10 High Performing, Delicious Varieties to Consider
‘Sungold’ tomatoes are sweeter than sweet. They’re an indeterminate hybrid that performs well with staking and pruning. Graze on them when out in the garden, and be prepared for summer long eating. Plant in containers at least 24 inches wide and deep or grow in beds or veggie plots. 55 days to maturity.
‘Patio Princess’ tomatoes are sweet, juicy and perfect for a small space container garden. A determinate hybrid that takes 65 to 70 days to mature, it’s a wonderful salad tomato for most any garden.
‘Yellow Pear’ is a lovely, vining heirloom tomato that takes about 78 days to mature. It’s high yielding, super sweet, salad tomato.
‘Bush Early Girl’ is a compact, determinate hybrid tomato that is highly disease resistant, and grows to maturity in just 68 days. This is an incredibly hardy and reliable variety with excellent flavor.
‘New Girl’ is a an ‘Early Girl’ with upgrades. This variety is indeterminate (unlike it’s ‘Bush Early Girl’ cousin), matures early, and produces fruit all summer long.
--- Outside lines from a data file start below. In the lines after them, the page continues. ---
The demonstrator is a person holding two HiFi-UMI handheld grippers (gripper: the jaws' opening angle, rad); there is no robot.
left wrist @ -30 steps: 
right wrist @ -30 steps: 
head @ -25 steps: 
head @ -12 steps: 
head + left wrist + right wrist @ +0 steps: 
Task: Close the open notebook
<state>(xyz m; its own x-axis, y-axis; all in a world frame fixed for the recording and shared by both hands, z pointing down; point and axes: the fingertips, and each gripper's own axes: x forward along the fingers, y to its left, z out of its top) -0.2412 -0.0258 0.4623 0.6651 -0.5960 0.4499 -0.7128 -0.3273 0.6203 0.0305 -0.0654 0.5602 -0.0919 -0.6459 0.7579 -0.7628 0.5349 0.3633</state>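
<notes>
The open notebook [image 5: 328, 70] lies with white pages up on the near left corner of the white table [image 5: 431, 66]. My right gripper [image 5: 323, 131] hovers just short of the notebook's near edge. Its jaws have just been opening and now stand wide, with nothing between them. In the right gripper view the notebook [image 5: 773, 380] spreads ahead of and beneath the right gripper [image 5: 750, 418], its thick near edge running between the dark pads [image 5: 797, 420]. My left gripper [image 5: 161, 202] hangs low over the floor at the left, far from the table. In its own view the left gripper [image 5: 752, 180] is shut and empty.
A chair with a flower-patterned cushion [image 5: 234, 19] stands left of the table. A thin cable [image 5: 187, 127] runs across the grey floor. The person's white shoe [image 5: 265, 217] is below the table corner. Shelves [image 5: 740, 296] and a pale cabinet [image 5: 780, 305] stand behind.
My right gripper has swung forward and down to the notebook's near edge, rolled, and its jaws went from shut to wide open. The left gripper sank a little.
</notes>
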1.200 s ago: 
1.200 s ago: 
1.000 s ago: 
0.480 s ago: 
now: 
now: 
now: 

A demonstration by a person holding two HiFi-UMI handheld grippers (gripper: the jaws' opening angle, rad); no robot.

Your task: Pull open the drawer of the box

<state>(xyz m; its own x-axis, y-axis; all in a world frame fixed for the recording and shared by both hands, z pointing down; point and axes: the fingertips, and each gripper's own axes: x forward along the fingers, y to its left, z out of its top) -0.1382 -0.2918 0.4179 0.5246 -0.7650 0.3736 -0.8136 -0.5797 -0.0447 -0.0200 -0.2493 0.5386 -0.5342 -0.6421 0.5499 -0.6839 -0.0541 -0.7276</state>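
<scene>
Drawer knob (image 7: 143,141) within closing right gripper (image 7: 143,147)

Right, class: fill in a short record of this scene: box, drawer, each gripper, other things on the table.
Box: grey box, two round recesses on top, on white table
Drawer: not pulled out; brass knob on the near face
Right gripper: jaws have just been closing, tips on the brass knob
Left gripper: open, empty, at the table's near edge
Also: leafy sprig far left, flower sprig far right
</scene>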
Their medium sized fruit make them wonderful for both slicing and eating fresh, and they’re highly disease resistant.
‘Brandywine’ tomatoes come in all sorts of hues. They’re a quintessential heirloom tomato growing on indeterminate vines. They take to summer heat and humidity, maturing in about 80 days. Expect plump, flavorful fruit that, in my mind, is delicious fresh, sliced, or cooked.
‘Green Zebra‘ is another favorite. It’s indeterminate heirloom, matures in about 75 to 80 days, and produces medium sized fruit that are both sweet and tangy.
‘Amish Paste‘ is a fabulous cooking tomato. If you’re looking for a tomato that is just as good cooked as it is eaten fresh, this is the tomato for you. It’s an indeterminate heirloom that matures in 65 to 80 days.
‘Black Krim’ is an all around wonderful eating tomato — roast or eat fresh. An heirloom, it takes about 70 to 90 days to mature and, as an indeterminate vine, produces fruit all season.
‘Celebrity’ is an all-around winner. It’s determinant hybrid, compact, high yielding, and matures in about 65 days. It’s an excellent choice for container gardens.